Distributed to the recipients of this month's Lessons in Leadership e-Newsletter by permission of Stuart Crainer, Executive Editor, Business Strategy Review

Be Distinctive!

To prosper in business today, you have to go beyond the pursuit of excellence (as worthy as that goal may be).  In the veterinary profession, who doesn't talk about "high quality?"  Our clients can't easily evaluate the quality of the medical care their pet receives but they can easily evaluate their experience with us as service providers.

The killer marketplace strategy is to be distinctive - to go beyond excellent to offer something distinct and unique to your practice.  That way if clients ever go somewhere else, they'll miss the distinction you represent and return.

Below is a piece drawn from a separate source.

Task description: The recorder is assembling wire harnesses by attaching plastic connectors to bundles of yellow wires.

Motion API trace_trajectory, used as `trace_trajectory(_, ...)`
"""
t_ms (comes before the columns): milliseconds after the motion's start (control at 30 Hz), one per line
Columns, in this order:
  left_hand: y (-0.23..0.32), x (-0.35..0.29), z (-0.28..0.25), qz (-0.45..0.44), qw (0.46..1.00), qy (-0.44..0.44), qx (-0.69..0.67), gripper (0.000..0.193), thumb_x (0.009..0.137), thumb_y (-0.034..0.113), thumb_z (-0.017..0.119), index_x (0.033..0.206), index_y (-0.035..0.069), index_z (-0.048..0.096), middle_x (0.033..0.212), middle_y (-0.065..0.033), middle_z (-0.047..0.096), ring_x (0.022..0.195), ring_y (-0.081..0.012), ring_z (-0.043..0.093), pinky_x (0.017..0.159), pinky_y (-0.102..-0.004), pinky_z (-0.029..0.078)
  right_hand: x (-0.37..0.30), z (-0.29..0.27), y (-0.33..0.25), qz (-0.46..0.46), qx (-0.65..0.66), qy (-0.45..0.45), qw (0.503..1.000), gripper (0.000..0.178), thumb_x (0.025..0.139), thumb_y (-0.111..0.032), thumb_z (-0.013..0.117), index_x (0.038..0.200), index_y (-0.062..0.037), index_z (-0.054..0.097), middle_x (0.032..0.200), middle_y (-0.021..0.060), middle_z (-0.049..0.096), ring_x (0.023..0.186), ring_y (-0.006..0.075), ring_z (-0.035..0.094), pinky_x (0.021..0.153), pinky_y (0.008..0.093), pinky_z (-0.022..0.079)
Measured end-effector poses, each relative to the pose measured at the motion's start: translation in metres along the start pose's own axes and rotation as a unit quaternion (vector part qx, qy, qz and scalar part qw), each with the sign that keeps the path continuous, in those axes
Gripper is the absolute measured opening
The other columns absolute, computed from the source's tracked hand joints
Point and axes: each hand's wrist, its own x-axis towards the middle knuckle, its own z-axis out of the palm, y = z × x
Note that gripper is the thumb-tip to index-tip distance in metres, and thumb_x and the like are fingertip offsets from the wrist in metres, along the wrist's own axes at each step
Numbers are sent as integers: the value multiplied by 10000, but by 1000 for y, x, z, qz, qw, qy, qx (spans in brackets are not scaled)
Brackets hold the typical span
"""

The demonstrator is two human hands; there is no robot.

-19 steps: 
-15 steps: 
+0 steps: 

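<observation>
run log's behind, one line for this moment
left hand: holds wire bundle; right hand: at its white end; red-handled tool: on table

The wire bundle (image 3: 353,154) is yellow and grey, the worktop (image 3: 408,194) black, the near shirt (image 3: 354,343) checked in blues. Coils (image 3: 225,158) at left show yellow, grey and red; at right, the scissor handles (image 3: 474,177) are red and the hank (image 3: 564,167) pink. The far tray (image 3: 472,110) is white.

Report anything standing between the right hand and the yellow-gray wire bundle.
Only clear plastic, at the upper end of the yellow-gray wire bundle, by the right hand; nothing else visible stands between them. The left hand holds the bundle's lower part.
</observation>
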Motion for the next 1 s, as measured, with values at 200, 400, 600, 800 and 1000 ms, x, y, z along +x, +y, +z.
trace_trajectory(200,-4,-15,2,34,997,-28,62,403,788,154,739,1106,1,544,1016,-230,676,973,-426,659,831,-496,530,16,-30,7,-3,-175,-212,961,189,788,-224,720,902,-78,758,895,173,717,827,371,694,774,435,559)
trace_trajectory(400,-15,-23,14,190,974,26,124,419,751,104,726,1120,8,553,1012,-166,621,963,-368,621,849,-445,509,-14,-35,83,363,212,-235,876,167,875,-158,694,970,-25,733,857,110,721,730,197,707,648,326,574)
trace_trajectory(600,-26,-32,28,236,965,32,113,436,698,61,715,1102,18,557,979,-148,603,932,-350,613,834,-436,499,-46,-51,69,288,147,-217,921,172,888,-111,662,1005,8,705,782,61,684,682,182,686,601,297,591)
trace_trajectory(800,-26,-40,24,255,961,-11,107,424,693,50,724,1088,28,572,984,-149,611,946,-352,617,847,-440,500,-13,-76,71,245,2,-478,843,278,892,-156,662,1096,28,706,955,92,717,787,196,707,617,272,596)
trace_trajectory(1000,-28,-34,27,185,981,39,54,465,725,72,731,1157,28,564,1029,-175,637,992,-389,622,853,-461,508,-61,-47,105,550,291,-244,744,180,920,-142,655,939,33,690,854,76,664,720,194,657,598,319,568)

Three marks are common to all organizations that achieve distinction: engaged people, perpetual innovation, and strategic execution.

  1. Engaged people.  Engaged people are involved with their work and compelled to do what they do with panache.  They are both passionate and focused.  The challenge is to get people as engaged about their work as they are about their outside interests and hobbies.  Engaged people work smarter, serve better and come up with new ideas.

  2. Perpetual innovation.  This includes both incremental and revolutionary improvements.  The status quo is a myth.  You're either getting better or you're getting worse.  Innovation must be applied to everything: services, operations, and even how we think and lead.

  3. Strategic execution.  You can write a million lines of computer code, but until you add the four characters ".exe", the code is worthless.  Business success isn't about how much you know, but how well you apply and execute what you know.  It's a matter of IQ (i.e. "implementation quotient") which is the difference between common knowledge and consistent application.